In a memo sent Wednesday to his officers, interim Columbus Police Chief Thomas Quinlan said the department’s “K-9 units will be releasing new policies and procedures so we limit hits on cars that might be THC based. I had already directed the next 2 K-9s we train will not be certified to alert on THC.”
Quinlan’s memo was in response to Columbus City Attorney Zach Klein announcing Wednesday that he will no longer prosecute misdemeanor marijuana possession citations, citing an inability of crime labs to distinguish hemp from marijuana. All pending cases were dismissed.

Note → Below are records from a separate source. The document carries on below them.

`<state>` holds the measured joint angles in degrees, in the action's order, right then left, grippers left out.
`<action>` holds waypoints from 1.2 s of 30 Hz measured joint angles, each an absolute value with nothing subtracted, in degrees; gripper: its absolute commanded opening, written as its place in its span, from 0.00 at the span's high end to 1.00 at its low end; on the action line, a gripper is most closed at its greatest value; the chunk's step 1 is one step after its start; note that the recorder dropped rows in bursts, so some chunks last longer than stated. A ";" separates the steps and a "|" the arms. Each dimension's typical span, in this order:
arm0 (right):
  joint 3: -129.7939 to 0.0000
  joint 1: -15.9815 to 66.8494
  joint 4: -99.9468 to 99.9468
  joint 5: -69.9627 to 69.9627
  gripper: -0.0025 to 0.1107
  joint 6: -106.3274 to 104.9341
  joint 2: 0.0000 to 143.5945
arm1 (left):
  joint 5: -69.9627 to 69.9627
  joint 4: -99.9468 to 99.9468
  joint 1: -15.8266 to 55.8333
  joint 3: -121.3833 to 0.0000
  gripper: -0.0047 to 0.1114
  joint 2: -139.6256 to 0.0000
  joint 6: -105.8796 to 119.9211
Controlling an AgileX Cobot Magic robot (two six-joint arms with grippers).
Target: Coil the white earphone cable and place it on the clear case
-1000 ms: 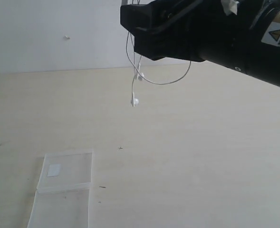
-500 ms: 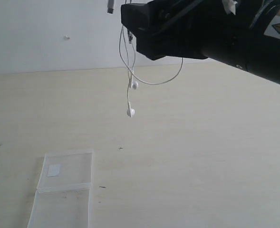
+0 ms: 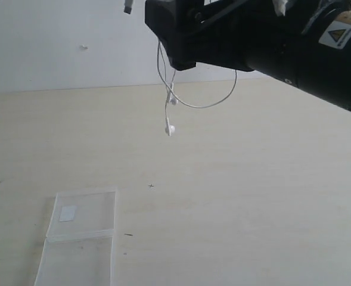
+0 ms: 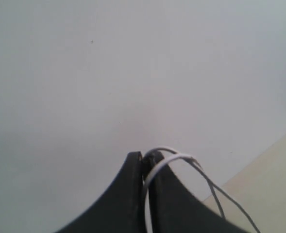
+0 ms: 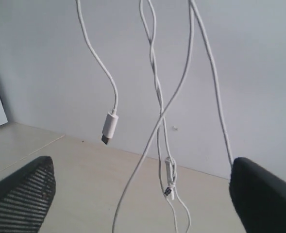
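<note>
The left gripper [image 4: 146,156] is pinching the cable [image 4: 158,165] between closed fingers, holding it high in the air; the right gripper [image 5: 143,187] is standing wide apart around the hanging strands, gripping nothing. The cable is dangling in loose loops above the far middle of the table [image 3: 252,196], earbuds [image 3: 170,128] lowest and plug [image 5: 109,127] hanging free; the case [image 3: 83,217] is lying near left, well apart. Likely risks: the thin strands slipping from that single pinch, or tangling – the loops are crossing each other.
</note>
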<state>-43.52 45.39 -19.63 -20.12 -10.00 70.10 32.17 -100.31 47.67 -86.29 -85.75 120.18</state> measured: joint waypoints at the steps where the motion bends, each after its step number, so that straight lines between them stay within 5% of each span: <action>1: -43.52 45.39 -19.78 -20.25 0.15 -10.00 70.47 | 32.17 -100.31 47.67 -86.29 0.96 -85.75 120.18; 36: -52.68 45.39 -19.99 -25.26 0.15 -10.75 81.80 | 31.22 -99.57 47.34 -86.32 0.96 -85.75 120.56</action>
<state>-52.68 45.39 -19.99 -25.26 -10.75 81.80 31.22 -99.57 47.34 -86.32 -85.75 120.56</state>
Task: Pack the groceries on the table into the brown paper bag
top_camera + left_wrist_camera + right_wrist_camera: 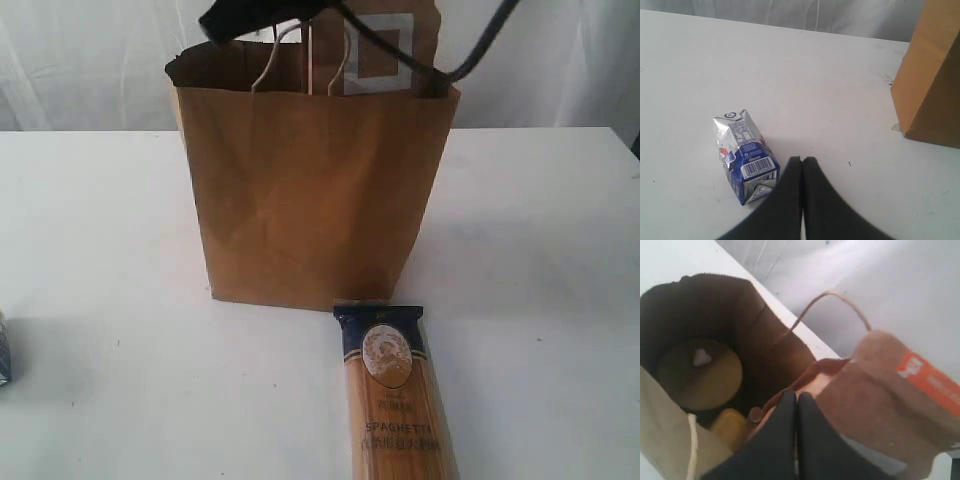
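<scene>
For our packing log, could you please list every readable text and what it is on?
"SPAGHETTI" on the spaghetti packet; its smaller print is blurred.
Small blue-white carton: barcode digits and print too small to read.
Brown pouch: white lettering on orange strip too blurred.

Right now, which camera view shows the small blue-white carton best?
The left wrist view: the small blue-white carton lies whole on the table, its barcode visible. The exterior view catches only a likely sliver of it at its left edge; the right wrist view does not show it.

Black tapered jaws; dark cable (487, 40)
</scene>
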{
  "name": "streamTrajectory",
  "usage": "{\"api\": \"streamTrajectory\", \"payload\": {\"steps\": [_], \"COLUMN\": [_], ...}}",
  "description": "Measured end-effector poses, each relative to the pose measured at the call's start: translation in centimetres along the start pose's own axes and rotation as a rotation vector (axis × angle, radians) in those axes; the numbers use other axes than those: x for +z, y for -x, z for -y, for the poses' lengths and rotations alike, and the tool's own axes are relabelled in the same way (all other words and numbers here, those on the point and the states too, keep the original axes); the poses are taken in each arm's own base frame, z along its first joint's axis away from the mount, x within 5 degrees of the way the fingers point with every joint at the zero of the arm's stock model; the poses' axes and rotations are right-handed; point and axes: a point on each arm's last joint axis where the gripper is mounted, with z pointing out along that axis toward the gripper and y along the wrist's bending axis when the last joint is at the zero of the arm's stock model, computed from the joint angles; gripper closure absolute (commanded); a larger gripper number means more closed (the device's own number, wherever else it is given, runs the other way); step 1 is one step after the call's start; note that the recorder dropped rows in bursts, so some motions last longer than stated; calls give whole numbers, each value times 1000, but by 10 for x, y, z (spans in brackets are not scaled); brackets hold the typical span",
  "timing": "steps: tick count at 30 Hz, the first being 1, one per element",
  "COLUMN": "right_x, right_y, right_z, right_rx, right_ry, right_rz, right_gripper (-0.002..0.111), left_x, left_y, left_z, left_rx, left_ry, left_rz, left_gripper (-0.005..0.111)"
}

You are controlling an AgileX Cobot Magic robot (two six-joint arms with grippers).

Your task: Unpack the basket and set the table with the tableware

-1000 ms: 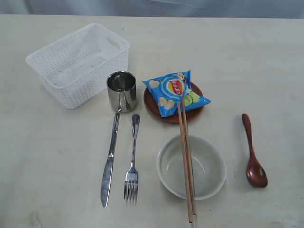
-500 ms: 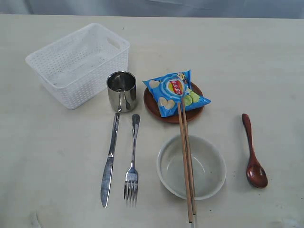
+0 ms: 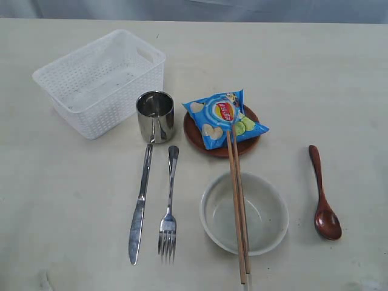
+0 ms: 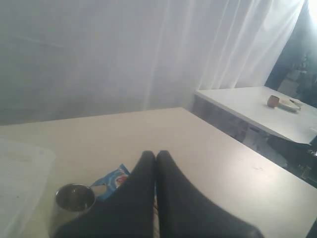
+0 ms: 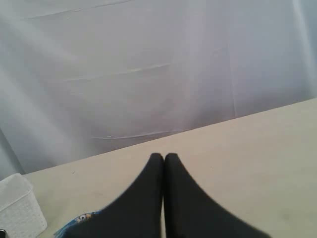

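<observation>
no movement is seen since earlier frames | left gripper point(image 4: 155, 154) is pressed closed, nothing held | right gripper point(image 5: 164, 156) likewise closed, empty | chopsticks point(image 3: 237, 206) are laid across bowl point(image 3: 274, 209)

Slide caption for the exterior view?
Empty white basket; cup, knife, fork, spoon laid out; chopsticks across bowl; chips bag on plate.

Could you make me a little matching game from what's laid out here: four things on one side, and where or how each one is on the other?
Things:
1 chopsticks
2 chips bag
3 basket
4 wooden spoon

States:
A empty
B blue, lying on the plate
C resting across the bowl
D alone on the bare table

Pairs: 1-C, 2-B, 3-A, 4-D
</observation>
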Motion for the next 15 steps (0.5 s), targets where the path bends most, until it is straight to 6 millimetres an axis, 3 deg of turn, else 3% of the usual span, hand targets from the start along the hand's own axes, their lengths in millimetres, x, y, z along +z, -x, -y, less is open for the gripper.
{"api": "streamTrajectory", "payload": {"steps": [15], "right_x": [0], "right_y": [-1], "right_z": [0], "right_rx": [23], "right_ry": [-3], "right_rz": [-9], "right_gripper": [108], "left_x": [0], "left_y": [0], "left_z": [0], "left_rx": [1], "left_ry": [0], "left_rz": [0], "left_gripper": [107]}}
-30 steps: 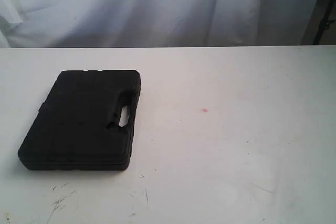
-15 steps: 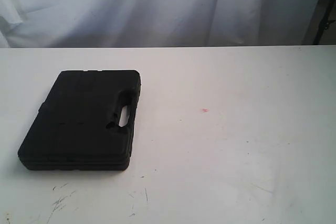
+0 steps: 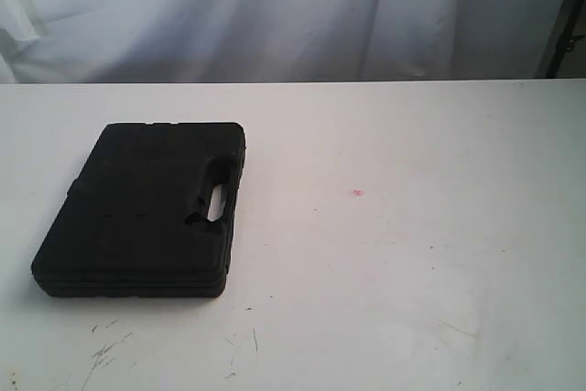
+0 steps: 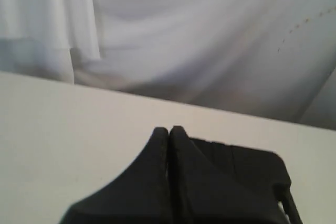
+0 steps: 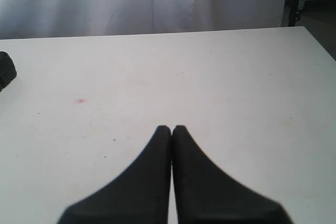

Klein’s office laid down new rules on searches in a memo sent to police on Wednesday, including that “a vehicle may not be searched solely because a K-9 trained to alert to marijuana, alerted to the vehicle.”
If a police officer smells “suspected burning marijuana,” this is still probable cause for a search, because “it is exceedingly unlikely anyone is smoking hemp,” the memo said. But “if the person claims they are smoking hemp,” the officer should assess the totality of the circumstances.
And when police officers smell what they think is raw pot, “this is far more legally problematic because there is no way for an officer to discern between the odor of raw marijuana and the odor of raw hemp.” Therefore, an officer smelling raw cannabis alone is no longer probable cause for a search, Klein’s office advised, noting that these are all “legal guesses,” as “there is no relevant case law in Ohio.”
Rebecca Gilbert, search teams coordinator with the K9 Global Training Academy in Somerset, Texas, said retraining police dogs to stop giving hits on cannabis, while possible, wouldn’t be cheap or easy — and depending on the dog, might not work at all.
Basically, trainers would have to stop using positive prompts as rewards for finding pot — after a dog has already been raised to believe that is a very positive thing to find, she said.
“A dog that’s been trained on marijuana for a couple years, it’s going to be very hard,” Gilbert said. “That initial odor that they’ve been trained to use, that’s embedded.”
During a recent training session where dogs searched lockers at a Texas high school, one of Gilbert’s pot-sniffing dogs hit on CBD oil, she said. The hemp law made CBD legal in Ohio and it is being sold at gas stations and other retailers in Columbus.
Police dogs are going to be detecting these legal products because if a dog can pick out 2 grams of marijuana in a car, “imagine 45 bales of (hemp) in an 18-wheeler,” Gilbert said.
Quinlan’s memo went into other problems with Ohio’s hemp law in addition to the dog-training issue.
Under the new state law, cannabis that is less than 0.3% THC, the intoxicating ingredient, is now considered legal hemp, which until 1937 was routinely used to make rope, clothing and other products. Columbus police do not currently have equipment to test the level of THC, so they can’t currently say what is hemp and what isn’t.
“The equipment needed to conduct this test costs $250,000,” Quinlan wrote in his memo. “Doesn’t make sense for a $10 citation,” the new Columbus fine for less than 3.5 ounces of pot.